### PROMPT
Copy the full listing exactly, word for word.

### AVAILABLE DATA
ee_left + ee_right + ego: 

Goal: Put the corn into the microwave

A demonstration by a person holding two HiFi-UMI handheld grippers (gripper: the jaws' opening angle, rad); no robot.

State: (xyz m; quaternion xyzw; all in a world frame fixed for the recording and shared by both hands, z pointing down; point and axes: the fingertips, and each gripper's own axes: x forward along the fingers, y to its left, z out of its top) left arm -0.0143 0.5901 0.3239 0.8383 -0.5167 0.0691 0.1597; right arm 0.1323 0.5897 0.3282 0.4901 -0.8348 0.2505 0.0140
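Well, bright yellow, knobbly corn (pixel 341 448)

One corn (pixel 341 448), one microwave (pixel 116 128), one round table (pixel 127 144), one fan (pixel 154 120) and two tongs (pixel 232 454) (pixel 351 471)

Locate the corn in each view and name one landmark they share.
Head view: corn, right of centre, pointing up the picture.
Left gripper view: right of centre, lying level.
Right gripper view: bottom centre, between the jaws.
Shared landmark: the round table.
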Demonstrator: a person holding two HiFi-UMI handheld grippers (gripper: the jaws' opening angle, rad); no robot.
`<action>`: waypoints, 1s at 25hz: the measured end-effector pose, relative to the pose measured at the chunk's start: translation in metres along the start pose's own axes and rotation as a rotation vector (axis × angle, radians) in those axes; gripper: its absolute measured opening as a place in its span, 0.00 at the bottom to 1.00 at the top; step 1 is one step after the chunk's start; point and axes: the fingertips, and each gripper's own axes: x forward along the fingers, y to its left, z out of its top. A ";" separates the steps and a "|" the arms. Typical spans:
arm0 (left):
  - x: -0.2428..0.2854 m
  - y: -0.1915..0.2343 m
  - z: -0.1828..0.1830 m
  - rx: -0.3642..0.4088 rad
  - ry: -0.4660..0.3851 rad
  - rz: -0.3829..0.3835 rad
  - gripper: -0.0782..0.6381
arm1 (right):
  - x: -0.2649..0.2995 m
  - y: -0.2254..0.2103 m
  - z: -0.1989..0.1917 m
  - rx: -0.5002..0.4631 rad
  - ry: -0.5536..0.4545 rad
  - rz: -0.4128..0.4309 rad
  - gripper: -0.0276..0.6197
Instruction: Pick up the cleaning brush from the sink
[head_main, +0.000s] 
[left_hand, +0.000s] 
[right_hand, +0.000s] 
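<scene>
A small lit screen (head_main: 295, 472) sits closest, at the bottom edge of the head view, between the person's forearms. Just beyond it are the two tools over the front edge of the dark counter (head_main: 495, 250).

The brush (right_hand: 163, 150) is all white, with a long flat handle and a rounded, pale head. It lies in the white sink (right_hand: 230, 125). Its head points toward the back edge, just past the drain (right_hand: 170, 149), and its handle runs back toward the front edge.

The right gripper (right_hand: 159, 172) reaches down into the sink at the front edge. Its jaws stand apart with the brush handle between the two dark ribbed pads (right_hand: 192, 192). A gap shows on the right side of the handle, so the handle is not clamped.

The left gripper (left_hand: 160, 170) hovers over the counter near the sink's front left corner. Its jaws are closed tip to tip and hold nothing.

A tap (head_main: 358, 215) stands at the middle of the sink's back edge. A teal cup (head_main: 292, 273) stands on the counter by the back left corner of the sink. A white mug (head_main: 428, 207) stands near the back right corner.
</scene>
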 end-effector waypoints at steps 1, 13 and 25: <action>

### ANSWER TO THIS PROBLEM
ee_left + ee_right + ego: 

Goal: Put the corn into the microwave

A demonstration by a person holding two HiFi-UMI handheld grippers (gripper: the jaws' opening angle, rad); no robot.

State: (xyz m; quaternion xyzw; all in a world frame fixed for the recording and shared by both hands, z pointing down; point and axes: the fingertips, and each gripper's own axes: x forward along the fingers, y to its left, z out of its top) left arm -0.0143 0.5901 0.3239 0.8383 -0.5167 0.0691 0.1597; right arm 0.1323 0.5897 0.3282 0.4901 -0.8348 0.2505 0.0140
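Well, bright yellow, knobbly corn (pixel 341 448)

One corn (pixel 341 448), one microwave (pixel 116 128), one round table (pixel 127 144), one fan (pixel 154 120) and two tongs (pixel 232 454) (pixel 351 471)

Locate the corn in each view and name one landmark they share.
Head view: corn, right of centre, pointing up the picture.
Left gripper view: right of centre, lying level.
Right gripper view: bottom centre, between the jaws.
Shared landmark: the round table.
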Demonstrator: a person holding two HiFi-UMI handheld grippers (gripper: the jaws' opening angle, rad); no robot.
`<action>`: waypoints, 1s at 25hz: the measured end-effector pose, relative to the pose measured at the chunk's start: translation in metres along the start pose's own axes and rotation as a rotation vector (axis × angle, radians) in those axes; gripper: its absolute measured opening as a place in its span, 0.00 at the bottom to 1.00 at the top; step 1 is one step after the chunk's start; point and axes: the fingertips, and each gripper's own axes: x forward along the fingers, y to its left, z out of its top. A ";" separates the steps and a "|" the arms. Typical spans:
arm0 (left):
  - x: -0.2428..0.2854 m
  - y: -0.1915..0.2343 m
  - z: -0.1828..0.1830 m
  - rx: -0.3642..0.4088 rad
  - ry: -0.4660..0.3851 rad
  - rz: -0.3829..0.3835 rad
  - gripper: -0.0782..0.6381
arm1 (right):
  - x: -0.2649..0.2995 m
  - y: -0.2254..0.2103 m
  - z: -0.1989..0.1917 m
  - rx: -0.5002..0.4631 rad
  - ry: -0.5536..0.4545 rad
  - rz: -0.4128..0.4309 rad
  - gripper: -0.0276..0.6197
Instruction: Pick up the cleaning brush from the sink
[head_main, +0.000s] 
[left_hand, +0.000s] 
[right_hand, +0.000s] 
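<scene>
A small lit screen (head_main: 295, 472) sits closest, at the bottom edge of the head view, between the person's forearms. Just beyond it are the two tools over the front edge of the dark counter (head_main: 495, 250).

The brush (right_hand: 163, 150) is all white, with a long flat handle and a rounded, pale head. It lies in the white sink (right_hand: 230, 125). Its head points toward the back edge, just past the drain (right_hand: 170, 149), and its handle runs back toward the front edge.

The right gripper (right_hand: 159, 172) reaches down into the sink at the front edge. Its jaws stand apart with the brush handle between the two dark ribbed pads (right_hand: 192, 192). A gap shows on the right side of the handle, so the handle is not clamped.

The left gripper (left_hand: 160, 170) hovers over the counter near the sink's front left corner. Its jaws are closed tip to tip and hold nothing.

A tap (head_main: 358, 215) stands at the middle of the sink's back edge. A teal cup (head_main: 292, 273) stands on the counter by the back left corner of the sink. A white mug (head_main: 428, 207) stands near the back right corner.
</scene>
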 end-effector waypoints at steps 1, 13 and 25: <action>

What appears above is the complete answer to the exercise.